Date of Award

2006

Degree Type

Thesis

Degree Name

Doctor of Philosophy

School

School Of Natural Sciences

Faculty

Computing, Health And Science

First Advisor

Prof. Harry Recher

Second Advisor

Dr. Mark Lund

Abstract

Ecologically sustainable forest management (ESFM) serves dual purposes: 1) to ensure the conservation of biodiversity, and 2) in production forest (forest managed for the production of timber and woodchips), to maintain an economically viable timber industry in perpetuity. A central axiom of ESFM is that any manipulation of a forest ecosystem should emulate the `natural' disturbance patterns of the forest. This is based on the assumption that forest communities have evolved with endogenous disturbance regimes and will be better able to cope if exogenous disturbance (e.g., logging) remains within natural levels and spatial and temporal bounds of intensity. The objective of this thesis was to assess whether logging within one of Australia's temperate forest ecosystems, the jarrah forest, falls within the range of its natural disturbance regimes and if not, whether logging reduces biodiversity within this ecosystem.
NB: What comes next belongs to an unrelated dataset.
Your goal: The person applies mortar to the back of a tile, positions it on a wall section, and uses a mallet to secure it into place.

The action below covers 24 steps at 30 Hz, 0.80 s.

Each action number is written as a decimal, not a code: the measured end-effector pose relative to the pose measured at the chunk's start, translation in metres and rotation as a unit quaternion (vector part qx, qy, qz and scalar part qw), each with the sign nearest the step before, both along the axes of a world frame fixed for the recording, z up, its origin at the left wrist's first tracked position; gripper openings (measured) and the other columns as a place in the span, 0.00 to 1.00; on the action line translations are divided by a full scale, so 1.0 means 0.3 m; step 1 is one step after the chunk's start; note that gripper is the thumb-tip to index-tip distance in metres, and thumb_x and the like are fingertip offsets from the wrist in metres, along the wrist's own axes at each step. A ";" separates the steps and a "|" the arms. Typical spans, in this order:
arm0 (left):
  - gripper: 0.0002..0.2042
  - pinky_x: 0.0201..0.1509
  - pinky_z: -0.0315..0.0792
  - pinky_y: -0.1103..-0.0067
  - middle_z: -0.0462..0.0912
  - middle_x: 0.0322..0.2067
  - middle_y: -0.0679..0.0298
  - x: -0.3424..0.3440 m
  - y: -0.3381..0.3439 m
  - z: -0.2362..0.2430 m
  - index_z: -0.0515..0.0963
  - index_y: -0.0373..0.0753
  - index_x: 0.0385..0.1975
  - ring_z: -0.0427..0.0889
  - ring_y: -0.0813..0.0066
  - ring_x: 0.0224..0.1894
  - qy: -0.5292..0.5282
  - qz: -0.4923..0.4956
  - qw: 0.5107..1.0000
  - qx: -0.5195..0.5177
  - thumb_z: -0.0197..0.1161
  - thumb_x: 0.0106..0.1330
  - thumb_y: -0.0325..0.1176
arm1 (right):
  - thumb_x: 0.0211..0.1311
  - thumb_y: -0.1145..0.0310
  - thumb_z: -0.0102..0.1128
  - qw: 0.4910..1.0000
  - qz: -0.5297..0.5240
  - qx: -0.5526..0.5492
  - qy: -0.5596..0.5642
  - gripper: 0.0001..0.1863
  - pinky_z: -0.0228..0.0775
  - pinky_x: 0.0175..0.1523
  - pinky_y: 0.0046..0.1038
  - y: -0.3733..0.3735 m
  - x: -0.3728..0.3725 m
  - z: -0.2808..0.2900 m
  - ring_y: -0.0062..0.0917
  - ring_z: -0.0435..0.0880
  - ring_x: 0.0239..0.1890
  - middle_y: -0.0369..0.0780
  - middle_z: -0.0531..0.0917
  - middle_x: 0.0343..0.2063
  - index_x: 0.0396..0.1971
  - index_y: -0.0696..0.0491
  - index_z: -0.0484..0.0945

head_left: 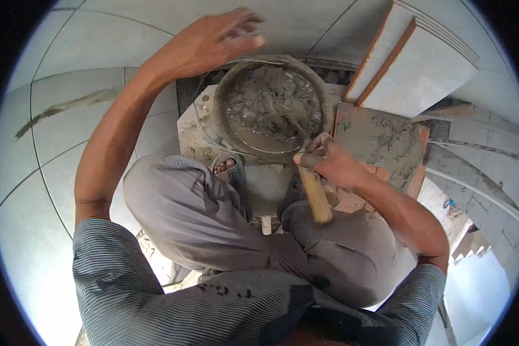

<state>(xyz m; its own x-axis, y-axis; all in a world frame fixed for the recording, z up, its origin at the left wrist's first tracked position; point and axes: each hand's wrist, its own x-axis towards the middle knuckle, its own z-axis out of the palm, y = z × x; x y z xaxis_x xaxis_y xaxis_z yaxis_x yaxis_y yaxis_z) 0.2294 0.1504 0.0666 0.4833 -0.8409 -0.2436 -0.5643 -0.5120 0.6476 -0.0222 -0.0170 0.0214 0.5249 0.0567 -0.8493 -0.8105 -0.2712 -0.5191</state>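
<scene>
My right hand [328, 160] is closed round a trowel with a thick yellow wooden handle [316, 199]. Its thin metal shank slants into the wet grey mortar [268, 104], where the blade is mostly buried. A round bucket [220, 118] with a mortar-caked rim holds this mortar between my feet and the tiled wall. Beyond the bucket's left side my left hand [222, 43] is raised by the wall. Its fingers are apart, slightly blurred, and nothing is in them.
White tiles with brown edges [421, 69] lean against the wall at the far right. In front of them lies a mortar-smeared tile [380, 141]. Large pale wall tiles [92, 109] rise on the left. My sandalled foot [225, 166] is close to the bucket.
</scene>
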 end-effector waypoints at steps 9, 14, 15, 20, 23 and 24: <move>0.23 0.37 0.72 0.74 0.78 0.30 0.60 -0.038 0.296 -0.169 0.67 0.35 0.57 0.77 0.72 0.33 0.217 0.116 0.965 0.094 0.50 0.69 0.46 | 0.55 0.71 0.57 0.988 0.007 0.001 0.157 0.21 0.72 0.28 0.25 -0.034 0.139 0.225 0.23 0.78 0.26 0.41 0.78 0.28 0.48 0.63 0.68; 0.20 0.29 0.69 0.77 0.70 0.22 0.65 -0.051 0.298 -0.213 0.68 0.34 0.56 0.70 0.78 0.23 0.214 0.147 0.965 0.031 0.48 0.71 0.41 | 0.55 0.69 0.58 0.975 0.196 -0.089 0.046 0.21 0.70 0.34 0.29 -0.109 0.116 0.350 0.26 0.77 0.29 0.41 0.77 0.29 0.48 0.61 0.68; 0.20 0.28 0.70 0.77 0.71 0.22 0.64 -0.054 0.297 -0.213 0.70 0.33 0.54 0.71 0.78 0.21 0.191 0.141 0.971 0.015 0.48 0.70 0.40 | 0.55 0.69 0.59 0.963 0.250 -0.098 0.000 0.20 0.70 0.36 0.31 -0.118 0.118 0.377 0.29 0.77 0.30 0.42 0.77 0.29 0.47 0.60 0.68; 0.20 0.28 0.70 0.77 0.74 0.24 0.62 -0.057 0.310 -0.240 0.69 0.35 0.57 0.71 0.77 0.21 0.203 0.164 0.965 0.021 0.47 0.70 0.39 | 0.51 0.68 0.62 0.907 0.371 -0.173 -0.101 0.23 0.68 0.44 0.35 -0.171 0.055 0.215 0.42 0.77 0.39 0.49 0.78 0.36 0.47 0.57 0.69; 0.20 0.29 0.71 0.76 0.78 0.29 0.59 -0.074 0.292 -0.228 0.68 0.36 0.58 0.72 0.76 0.21 0.197 0.183 0.963 0.036 0.47 0.70 0.39 | 0.45 0.66 0.64 0.847 0.417 -0.285 -0.170 0.36 0.71 0.47 0.41 -0.270 -0.143 -0.123 0.48 0.77 0.41 0.51 0.77 0.45 0.58 0.52 0.64; 0.20 0.29 0.71 0.76 0.80 0.32 0.57 -0.071 0.282 -0.230 0.68 0.37 0.58 0.72 0.75 0.21 0.177 0.188 0.965 0.050 0.47 0.70 0.39 | 0.45 0.66 0.64 0.844 0.422 -0.283 -0.173 0.36 0.71 0.47 0.41 -0.287 -0.176 -0.202 0.48 0.77 0.41 0.51 0.77 0.45 0.58 0.52 0.64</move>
As fire is the predominant natural disturbance in most Australian temperate forest, this objective was achieved by examining (i) whether there were initial differences between the impact of fire in unlogged forest compared with the impact of logging and fire in production forest and (ii) whether the biodiversity impacted by logging disturbance recovered within a period of time equivalent to that required for recovery from disturbance caused by fire.